Problems specific to VRU (Vulnerable Road Users)
A cyclist with a bike is an elongated object of irregular shape. A scooter rider 30 meters away occupies 15x40 pixels. A pedestrian behind a parked car is half visible. A 100 cm tall child 20 meters away is a 20x30 pixel bbox.
import torch
from ultralytics import YOLO
import numpy as np
from typing import Optional
class VRUDetector:
def __init__(self, model_path: str, camera_params: dict):
# YOLOv8l или RT-DETR-L для VRU: нужна высокая чувствительность
self.model = YOLO(model_path)
self.focal_length = camera_params['focal_length']
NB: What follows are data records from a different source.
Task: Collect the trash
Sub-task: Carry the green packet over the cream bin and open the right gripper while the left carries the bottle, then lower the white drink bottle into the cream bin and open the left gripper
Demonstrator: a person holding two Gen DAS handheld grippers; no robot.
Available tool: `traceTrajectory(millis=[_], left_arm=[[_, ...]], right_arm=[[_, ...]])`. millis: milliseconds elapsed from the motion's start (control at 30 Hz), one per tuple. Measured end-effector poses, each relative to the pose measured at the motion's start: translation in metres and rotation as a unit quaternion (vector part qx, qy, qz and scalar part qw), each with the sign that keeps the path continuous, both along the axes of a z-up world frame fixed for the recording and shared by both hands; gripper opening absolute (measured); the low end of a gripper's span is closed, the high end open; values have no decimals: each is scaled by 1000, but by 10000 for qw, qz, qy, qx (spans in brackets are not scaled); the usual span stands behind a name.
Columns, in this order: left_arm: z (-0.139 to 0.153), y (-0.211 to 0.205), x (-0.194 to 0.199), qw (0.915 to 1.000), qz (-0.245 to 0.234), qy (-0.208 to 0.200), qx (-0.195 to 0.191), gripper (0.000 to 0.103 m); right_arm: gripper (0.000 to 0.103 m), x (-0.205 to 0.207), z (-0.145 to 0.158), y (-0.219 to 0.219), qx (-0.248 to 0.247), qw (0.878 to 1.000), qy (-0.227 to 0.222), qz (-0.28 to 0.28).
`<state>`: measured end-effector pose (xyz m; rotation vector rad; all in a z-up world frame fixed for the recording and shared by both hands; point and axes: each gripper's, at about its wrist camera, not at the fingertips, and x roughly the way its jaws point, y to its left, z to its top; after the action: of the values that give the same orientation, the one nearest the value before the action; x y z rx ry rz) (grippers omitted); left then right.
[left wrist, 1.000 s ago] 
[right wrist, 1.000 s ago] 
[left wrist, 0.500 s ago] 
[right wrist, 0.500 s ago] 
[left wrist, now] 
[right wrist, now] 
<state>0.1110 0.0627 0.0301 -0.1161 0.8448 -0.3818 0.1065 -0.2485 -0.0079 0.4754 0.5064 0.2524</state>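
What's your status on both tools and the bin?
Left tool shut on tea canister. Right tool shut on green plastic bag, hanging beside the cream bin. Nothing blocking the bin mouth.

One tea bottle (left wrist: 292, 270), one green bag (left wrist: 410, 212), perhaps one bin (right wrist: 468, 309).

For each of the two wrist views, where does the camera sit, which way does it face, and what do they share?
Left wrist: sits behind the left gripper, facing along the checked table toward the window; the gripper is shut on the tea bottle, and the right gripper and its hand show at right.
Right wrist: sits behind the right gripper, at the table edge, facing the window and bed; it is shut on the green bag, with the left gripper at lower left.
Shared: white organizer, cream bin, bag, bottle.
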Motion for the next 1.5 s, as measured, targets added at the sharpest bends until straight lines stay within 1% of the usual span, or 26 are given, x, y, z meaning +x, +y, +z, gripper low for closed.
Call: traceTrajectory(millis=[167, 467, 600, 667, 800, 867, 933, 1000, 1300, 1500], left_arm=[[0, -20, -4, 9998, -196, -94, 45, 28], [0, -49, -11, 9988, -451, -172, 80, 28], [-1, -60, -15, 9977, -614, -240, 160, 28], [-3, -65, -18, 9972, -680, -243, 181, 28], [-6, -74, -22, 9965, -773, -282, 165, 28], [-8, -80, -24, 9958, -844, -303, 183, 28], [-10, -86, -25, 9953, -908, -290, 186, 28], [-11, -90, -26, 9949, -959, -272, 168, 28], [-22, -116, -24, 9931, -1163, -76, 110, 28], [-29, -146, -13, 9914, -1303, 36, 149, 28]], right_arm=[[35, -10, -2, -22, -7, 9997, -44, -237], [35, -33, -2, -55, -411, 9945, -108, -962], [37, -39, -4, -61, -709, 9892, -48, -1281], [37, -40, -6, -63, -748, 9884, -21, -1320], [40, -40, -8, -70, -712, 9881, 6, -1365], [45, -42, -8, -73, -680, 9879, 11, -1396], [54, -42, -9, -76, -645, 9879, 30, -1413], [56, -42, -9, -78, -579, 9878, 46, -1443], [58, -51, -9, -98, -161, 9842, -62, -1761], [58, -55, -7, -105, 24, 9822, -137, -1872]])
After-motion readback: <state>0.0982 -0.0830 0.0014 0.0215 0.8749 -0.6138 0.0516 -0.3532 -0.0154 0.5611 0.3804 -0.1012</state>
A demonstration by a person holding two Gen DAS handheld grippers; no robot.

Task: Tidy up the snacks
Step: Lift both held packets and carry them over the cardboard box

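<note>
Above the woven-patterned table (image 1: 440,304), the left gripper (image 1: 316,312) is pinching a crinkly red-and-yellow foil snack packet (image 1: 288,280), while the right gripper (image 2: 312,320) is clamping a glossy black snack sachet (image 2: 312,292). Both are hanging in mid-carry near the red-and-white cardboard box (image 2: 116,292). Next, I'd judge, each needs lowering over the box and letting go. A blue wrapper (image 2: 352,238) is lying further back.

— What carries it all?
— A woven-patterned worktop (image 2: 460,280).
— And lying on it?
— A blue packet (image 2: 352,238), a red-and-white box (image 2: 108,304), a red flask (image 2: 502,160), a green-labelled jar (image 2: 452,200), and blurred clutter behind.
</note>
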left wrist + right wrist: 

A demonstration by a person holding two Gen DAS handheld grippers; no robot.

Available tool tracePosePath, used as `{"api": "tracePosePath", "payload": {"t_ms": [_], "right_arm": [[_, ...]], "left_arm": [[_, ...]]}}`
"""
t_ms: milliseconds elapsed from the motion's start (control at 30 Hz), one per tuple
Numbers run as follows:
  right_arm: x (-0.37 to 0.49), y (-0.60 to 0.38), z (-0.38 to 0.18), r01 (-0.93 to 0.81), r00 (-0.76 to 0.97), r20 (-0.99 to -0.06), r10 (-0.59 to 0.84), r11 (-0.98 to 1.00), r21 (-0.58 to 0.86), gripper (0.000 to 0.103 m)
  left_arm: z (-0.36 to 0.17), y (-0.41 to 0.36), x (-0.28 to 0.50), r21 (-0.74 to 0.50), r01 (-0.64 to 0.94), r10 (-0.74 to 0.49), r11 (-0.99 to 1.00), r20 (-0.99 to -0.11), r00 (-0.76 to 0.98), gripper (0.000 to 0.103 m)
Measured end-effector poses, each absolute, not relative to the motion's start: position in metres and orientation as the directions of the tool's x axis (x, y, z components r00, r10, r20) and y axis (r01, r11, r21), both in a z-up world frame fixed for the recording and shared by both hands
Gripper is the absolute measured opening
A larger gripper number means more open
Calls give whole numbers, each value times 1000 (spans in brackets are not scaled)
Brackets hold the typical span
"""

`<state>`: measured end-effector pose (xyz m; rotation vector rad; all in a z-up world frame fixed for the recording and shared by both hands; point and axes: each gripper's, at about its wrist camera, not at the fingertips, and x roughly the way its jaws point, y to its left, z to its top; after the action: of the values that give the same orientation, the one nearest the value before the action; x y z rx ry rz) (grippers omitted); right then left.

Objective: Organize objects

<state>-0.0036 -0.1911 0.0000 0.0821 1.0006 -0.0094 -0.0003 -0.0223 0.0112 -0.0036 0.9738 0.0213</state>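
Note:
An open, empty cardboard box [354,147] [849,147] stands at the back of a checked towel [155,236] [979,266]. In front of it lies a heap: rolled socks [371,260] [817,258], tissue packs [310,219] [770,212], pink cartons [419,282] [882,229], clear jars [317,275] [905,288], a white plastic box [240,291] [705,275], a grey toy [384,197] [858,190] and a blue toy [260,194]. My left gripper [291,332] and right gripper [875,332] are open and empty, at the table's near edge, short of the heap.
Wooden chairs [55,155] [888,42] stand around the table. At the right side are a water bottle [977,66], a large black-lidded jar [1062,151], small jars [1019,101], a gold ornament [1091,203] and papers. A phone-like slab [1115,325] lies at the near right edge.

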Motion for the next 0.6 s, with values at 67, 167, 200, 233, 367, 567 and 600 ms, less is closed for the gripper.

self.sensor_height = camera_params['sensor_height']
self.image_height_px = camera_params['image_height']
# Жёсткие пороги для VRU
self.conf_threshold = 0.3 # ниже, чем обычно — лучше лишний FP
self.min_height_px = 20 # минимальный размер для обнаружения
# Классы VRU
self.vru_classes = {0: 'person', 1: 'bicycle', 3: 'motorcycle'}
def detect(self, frame: np.ndarray,
min_distance_m: float = 1.0,
max_distance_m: float = 80.0) -> list[dict]:
results = self.model(frame, conf=self.conf_threshold,
classes=list(self.vru_classes.keys()))
vru_detections = []
for box in results[0].boxes:
x1, y1, x2, y2 = map(int, box.xyxy[0])
h_px = y2 - y1
cls_id = int(box.cls)
if h_px < self.min_height_px:
continue # слишком маленький объект
# Оценка дистанции по высоте bbox
distance = self._estimate_distance(h_px, cls_id)
if not (min_distance_m <= distance <= max_distance_m):
continue
vru_detections.append({
'class': self.vru_classes[cls_id],
'confidence': float(box.conf),
'bbox': [x1, y1, x2, y2],
'distance_m': distance,
'height_px': h_px,
'priority': 'HIGH' if cls_id == 0 else 'MEDIUM'
})
return sorted(vru_detections, key=lambda x: x['distance_m'])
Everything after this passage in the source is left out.